FIG. 2B depicts a flow diagram of an example method 220 for updating an offline model based on a set of final quantum states, according to example embodiments of the present disclosure. Method 220 begins at block 222, where an adjoint state is unitarily updated using a subset of a quantum logic circuit (QLC) to correspond to a component of the gradient. At block 224, the offline model is unitarily updated based on a definition of the QLC. At block 226, a tomography algorithm is run based on the updated adjoint state to define an observable. At block 228, the offline model is updated based on a result of the tomography algorithm.

Additional Embodiments

One example aspect of the present disclosure is directed to a method for training a quantum machine learning model that is characterized by a set of model parameters. The method includes accessing a set of qubits. A set of initial quantum states of the set of qubits encodes a set of training data for the quantum machine learning model. A set of final quantum states of the set of qubits is determined based on a (QLC) operating on the set of qubits. The QLC includes a set of quantum logic gates. Each quantum logic gate of the set of quantum logic gates performs a quantum operation on one or more qubits of the set of qubits. The quantum operation performed by a quantum logic gate of the set of quantum logic gates is characterized by a model parameter of the set of model parameters. An offline model that corresponds to the QLC is initialized. The offline model is characterized by the set of model parameters. The offline model is operable to predict an evolved set of quantum states of the set of qubits at each quantum logic gate of the set of quantum logic gates. The offline model is updated based on the set of final quantum states of the set of qubits. A value for each model parameter of the set of model parameters is determined based on a gradient that is based on the updated offline model.

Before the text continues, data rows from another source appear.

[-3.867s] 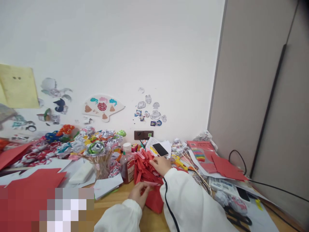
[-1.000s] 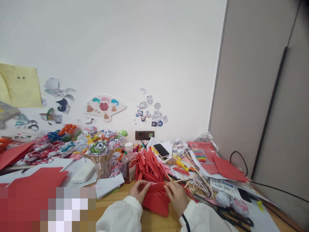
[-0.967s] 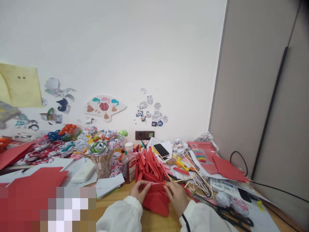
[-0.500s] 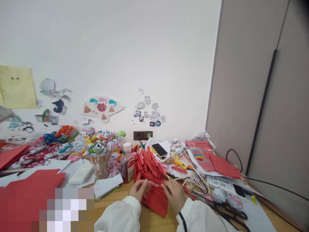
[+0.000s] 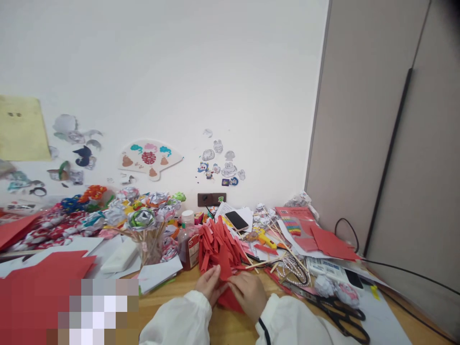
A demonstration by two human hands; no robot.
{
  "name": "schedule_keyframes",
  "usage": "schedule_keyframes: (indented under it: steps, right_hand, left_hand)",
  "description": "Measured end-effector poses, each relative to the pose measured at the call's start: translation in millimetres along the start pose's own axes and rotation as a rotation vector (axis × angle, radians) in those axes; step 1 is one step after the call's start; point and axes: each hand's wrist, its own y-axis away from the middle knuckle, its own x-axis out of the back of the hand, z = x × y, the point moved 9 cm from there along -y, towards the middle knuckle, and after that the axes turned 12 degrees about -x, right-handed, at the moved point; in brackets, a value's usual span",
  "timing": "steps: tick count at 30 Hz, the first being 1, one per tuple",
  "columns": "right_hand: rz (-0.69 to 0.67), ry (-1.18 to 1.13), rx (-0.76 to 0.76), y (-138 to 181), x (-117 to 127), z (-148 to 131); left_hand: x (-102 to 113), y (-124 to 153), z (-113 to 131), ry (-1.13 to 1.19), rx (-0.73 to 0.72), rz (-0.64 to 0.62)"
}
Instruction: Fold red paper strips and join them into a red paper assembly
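Note:
My left hand [image 5: 210, 284] and my right hand [image 5: 247, 291] meet close together above the wooden table, fingers closed on a sheet of red paper [image 5: 225, 269]. Part of the sheet stands up between the hands, and another red part [image 5: 230, 303] shows below them; the fingers hide where these join. Just behind my hands lies a heap of red paper strips [image 5: 217, 242]. A bottle with a red label [image 5: 189, 244] stands left of the heap. Black-handled scissors [image 5: 339, 306] lie to the right of my right hand.
A holder of sticks [image 5: 148, 249] with crumpled paper flowers stands at the left. Red sheets [image 5: 53, 268] lie further left. On the right are a yellow glue gun [image 5: 266, 238], a phone [image 5: 237, 220], bead strings [image 5: 293, 270] and paper balls [image 5: 323, 285].
My right hand has moved left, close to my left hand. The red paper, earlier spread low between the hands, now partly stands up between them.

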Motion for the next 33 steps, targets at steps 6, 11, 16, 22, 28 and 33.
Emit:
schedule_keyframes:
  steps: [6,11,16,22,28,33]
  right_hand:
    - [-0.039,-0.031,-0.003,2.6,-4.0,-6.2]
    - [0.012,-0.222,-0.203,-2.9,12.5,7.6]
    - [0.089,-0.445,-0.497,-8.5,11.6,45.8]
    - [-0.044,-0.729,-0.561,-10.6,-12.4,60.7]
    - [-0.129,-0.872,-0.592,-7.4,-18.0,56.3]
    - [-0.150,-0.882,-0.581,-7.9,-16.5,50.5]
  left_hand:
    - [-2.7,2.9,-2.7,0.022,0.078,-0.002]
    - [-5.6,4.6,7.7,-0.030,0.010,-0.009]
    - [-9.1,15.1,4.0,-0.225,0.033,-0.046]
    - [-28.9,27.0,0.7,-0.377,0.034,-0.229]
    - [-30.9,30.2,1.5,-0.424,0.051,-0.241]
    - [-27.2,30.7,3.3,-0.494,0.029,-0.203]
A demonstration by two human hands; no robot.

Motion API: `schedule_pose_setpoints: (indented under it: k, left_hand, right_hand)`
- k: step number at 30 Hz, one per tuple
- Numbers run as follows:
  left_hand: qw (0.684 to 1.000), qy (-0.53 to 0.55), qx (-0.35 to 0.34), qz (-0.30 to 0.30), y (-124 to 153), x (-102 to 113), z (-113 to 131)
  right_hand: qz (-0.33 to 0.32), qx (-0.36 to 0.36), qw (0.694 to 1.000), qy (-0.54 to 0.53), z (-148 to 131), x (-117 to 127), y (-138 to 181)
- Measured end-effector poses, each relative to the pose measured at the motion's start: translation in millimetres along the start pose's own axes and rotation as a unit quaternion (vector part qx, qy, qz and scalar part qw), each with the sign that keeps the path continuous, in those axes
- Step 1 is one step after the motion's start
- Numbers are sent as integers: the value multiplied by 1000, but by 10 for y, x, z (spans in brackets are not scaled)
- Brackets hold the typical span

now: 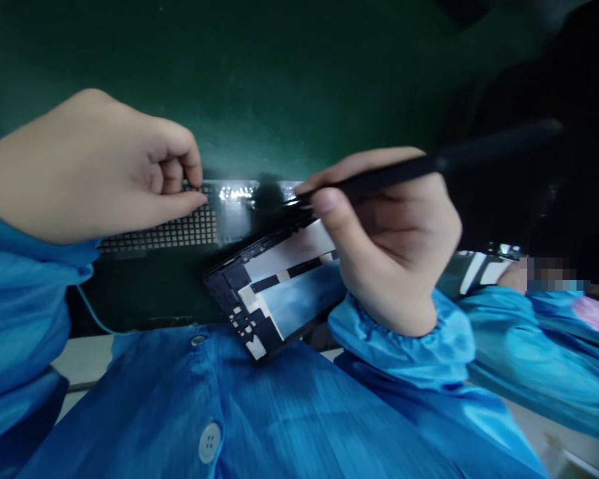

Updating the offline model may include unitarily updating an adjoint state using a subset of the QLC to correspond to a component of the gradient. The offline model may be unitarily updated based on a definition of the QLC. A tomography algorithm may be executed (or run) based on the updated adjoint state to define an observable. The offline model may be updated based on a result of the tomography algorithm. The result of the tomography algorithm may include one or more components of the gradient. The result of the tomography algorithm may include one or more time correlators in a time series. The tomography algorithm may be a quantum private multiplication weights shadow tomography algorithm. Executing (or running) the tomography algorithm may include using quantum states in a gentle swap test to define the observable.

The offline model may be an approximate model with a method of efficient updates. The method of efficient updates may include a product state. The method of efficient updates may include a matrix product state. The method of efficient updates may include a tensor network state.

In some embodiments, the offline model is an exact model. The offline model may be a classical model. Each atom of the set of training data may include a ground-truth label. An evaluation of the loss function may be based on the ground-truth label for at least a subset of the set of training data. The QLC operating on the set of qubits may include the QLC operating on multiple sets of qubits that encode multiple copies of the set of training data.

The method may include deploying the quantum machine learning model for a task based on the determined value for each model parameter. The task may include at least one of an image classification task, a textual sentiment task, an analysis of particle scattering data, a classification of quantum sensor data, a quantum state discrimination task, a prediction task, or a determination of time-time correlation functions.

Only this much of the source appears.